Exercise description: Include the line containing "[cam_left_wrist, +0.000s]" and all lines before it, repeated exactly from the listing below, without pictures.
:: Material for this task
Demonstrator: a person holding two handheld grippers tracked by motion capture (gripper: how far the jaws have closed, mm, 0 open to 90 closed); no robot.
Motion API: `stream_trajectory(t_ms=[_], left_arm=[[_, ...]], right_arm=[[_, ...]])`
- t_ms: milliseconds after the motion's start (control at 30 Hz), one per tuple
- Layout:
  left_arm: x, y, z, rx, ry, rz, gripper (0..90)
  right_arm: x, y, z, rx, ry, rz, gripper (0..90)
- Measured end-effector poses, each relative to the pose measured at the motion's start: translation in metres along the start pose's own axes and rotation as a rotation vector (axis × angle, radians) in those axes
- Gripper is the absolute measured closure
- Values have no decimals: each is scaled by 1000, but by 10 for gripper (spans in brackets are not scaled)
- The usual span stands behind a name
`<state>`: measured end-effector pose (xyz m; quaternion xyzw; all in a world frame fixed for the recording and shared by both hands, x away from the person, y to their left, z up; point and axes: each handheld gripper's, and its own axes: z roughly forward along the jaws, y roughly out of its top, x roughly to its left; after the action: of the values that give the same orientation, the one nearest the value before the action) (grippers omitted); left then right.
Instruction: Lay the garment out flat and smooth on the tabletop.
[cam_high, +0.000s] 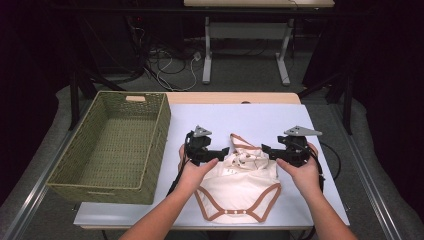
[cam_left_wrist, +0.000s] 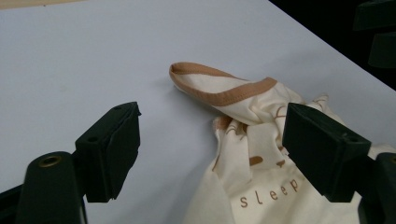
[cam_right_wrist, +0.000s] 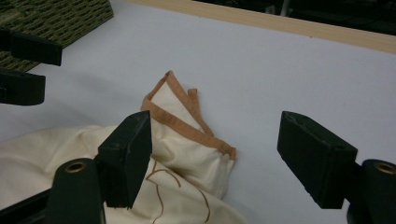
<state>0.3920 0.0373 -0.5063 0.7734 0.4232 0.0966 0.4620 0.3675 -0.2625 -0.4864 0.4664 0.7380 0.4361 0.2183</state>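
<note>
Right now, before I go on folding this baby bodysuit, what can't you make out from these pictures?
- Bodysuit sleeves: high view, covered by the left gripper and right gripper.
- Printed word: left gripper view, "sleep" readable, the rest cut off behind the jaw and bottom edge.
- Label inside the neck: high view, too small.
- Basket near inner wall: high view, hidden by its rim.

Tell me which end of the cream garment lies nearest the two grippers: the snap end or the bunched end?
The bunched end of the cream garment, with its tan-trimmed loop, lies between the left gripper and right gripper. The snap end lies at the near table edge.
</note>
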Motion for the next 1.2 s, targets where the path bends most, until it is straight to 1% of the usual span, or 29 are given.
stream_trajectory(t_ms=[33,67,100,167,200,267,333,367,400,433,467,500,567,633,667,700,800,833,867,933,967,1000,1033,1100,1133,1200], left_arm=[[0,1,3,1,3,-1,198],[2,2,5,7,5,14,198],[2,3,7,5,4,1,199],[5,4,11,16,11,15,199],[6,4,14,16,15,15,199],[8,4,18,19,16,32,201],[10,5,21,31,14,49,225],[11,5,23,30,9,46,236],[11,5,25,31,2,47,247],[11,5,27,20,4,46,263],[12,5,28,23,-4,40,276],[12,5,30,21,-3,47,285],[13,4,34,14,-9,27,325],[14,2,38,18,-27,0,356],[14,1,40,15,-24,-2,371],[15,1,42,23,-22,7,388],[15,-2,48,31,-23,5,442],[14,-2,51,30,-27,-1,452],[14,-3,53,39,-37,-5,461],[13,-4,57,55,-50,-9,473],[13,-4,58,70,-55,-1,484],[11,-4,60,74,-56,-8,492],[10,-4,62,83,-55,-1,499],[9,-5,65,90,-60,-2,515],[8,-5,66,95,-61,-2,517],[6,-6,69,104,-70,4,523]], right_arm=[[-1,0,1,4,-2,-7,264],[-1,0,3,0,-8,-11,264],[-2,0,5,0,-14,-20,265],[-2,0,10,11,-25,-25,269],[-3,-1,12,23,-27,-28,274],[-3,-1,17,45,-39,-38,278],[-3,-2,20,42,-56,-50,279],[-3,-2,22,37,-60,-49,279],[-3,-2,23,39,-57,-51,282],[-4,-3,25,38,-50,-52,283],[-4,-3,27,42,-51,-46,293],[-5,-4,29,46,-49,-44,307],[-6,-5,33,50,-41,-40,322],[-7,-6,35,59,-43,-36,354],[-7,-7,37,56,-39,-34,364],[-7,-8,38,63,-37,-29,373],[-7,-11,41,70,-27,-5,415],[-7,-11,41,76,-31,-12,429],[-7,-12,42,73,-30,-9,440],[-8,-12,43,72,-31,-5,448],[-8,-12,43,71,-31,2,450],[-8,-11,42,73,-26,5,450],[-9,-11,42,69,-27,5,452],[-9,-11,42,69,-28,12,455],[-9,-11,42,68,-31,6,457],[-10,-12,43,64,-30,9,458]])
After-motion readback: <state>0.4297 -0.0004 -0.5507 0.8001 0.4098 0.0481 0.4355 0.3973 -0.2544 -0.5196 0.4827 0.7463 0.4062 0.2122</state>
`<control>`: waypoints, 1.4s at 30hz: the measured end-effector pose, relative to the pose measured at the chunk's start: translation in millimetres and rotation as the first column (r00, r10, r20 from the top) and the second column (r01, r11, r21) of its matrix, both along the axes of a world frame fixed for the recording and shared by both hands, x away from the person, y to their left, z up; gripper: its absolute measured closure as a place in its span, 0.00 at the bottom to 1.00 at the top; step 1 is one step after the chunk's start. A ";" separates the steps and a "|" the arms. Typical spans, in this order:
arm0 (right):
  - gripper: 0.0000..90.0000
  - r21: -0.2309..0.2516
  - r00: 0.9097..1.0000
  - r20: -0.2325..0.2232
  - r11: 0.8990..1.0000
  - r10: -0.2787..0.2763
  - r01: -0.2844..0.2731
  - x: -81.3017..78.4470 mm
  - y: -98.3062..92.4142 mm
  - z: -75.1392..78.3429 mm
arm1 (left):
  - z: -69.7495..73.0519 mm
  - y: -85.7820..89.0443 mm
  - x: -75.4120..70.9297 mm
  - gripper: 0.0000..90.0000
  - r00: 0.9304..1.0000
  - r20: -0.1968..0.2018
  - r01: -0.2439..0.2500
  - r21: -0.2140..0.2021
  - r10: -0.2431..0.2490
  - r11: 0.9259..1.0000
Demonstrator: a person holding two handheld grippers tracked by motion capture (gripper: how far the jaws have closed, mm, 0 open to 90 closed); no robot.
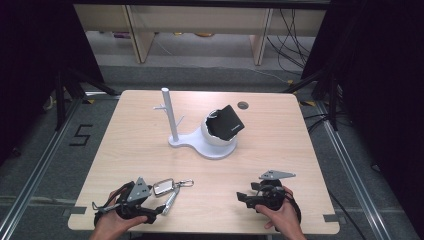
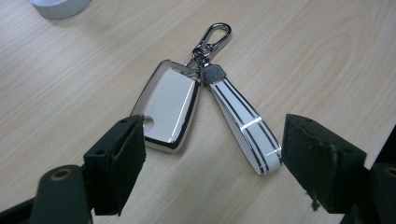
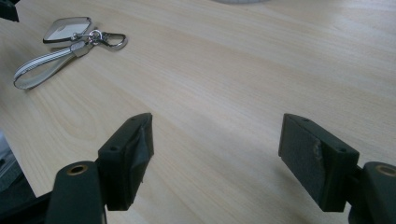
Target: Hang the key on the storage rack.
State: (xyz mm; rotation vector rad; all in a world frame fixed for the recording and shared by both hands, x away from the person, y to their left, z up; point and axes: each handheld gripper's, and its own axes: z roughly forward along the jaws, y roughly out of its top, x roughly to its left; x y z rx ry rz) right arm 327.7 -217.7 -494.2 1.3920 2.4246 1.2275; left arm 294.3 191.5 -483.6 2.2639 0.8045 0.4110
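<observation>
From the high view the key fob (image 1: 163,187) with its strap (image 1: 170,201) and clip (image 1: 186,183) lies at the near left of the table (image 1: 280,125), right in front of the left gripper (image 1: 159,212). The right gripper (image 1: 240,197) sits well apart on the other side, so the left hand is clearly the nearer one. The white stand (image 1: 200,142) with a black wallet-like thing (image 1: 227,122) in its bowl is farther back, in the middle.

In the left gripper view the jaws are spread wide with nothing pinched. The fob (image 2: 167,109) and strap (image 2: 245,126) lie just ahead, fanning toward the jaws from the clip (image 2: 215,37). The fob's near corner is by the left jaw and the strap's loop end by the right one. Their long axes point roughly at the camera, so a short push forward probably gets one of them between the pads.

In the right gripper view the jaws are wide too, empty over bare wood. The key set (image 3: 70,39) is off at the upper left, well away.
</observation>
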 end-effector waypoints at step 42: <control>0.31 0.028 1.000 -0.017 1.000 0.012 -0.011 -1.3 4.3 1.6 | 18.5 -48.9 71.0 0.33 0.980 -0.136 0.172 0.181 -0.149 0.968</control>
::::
Exercise solution:
Demonstrator: a person holding two handheld grippers tracked by motion capture (gripper: how far the jaws have closed, mm, 0 open to 90 closed); no robot.
Motion API: `stream_trajectory(t_ms=[_], left_arm=[[_, ...]], right_arm=[[_, ...]])`
- t_ms: milliseconds after the motion's start (control at 30 Hz), one per tuple
- Layout:
  left_arm: x, y, z, rx, ry, rz, gripper (0..90)
  right_arm: x, y, z, rx, ry, rz, gripper (0..90)
- Measured end-effector poses, each relative to the pose measured at the motion's start: translation in metres along the start pose's own axes and rotation as a rotation vector (axis × angle, radians) in those axes
- Gripper is the absolute measured closure
- Values have no decimals: each is scaled by 1000, but by 10 for gripper (spans in brackets are not scaled)
- The usual span stands behind a name
`<state>`: measured end-effector pose (xyz m; quaternion xyzw; all in a world frame fixed for the recording and shared by both hands, x away from the person, y to their left, z up; point and axes: each handheld gripper's, and its own axes: z roughly forward along the jaws, y roughly out of its top, x roughly to its left; after the action: of the values that give the same orientation, the one nearest the value before the action) (grippers omitted); left then right.
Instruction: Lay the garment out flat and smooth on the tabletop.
[cam_high, +0.000s] 
[cam_left_wrist, +0.000s] 

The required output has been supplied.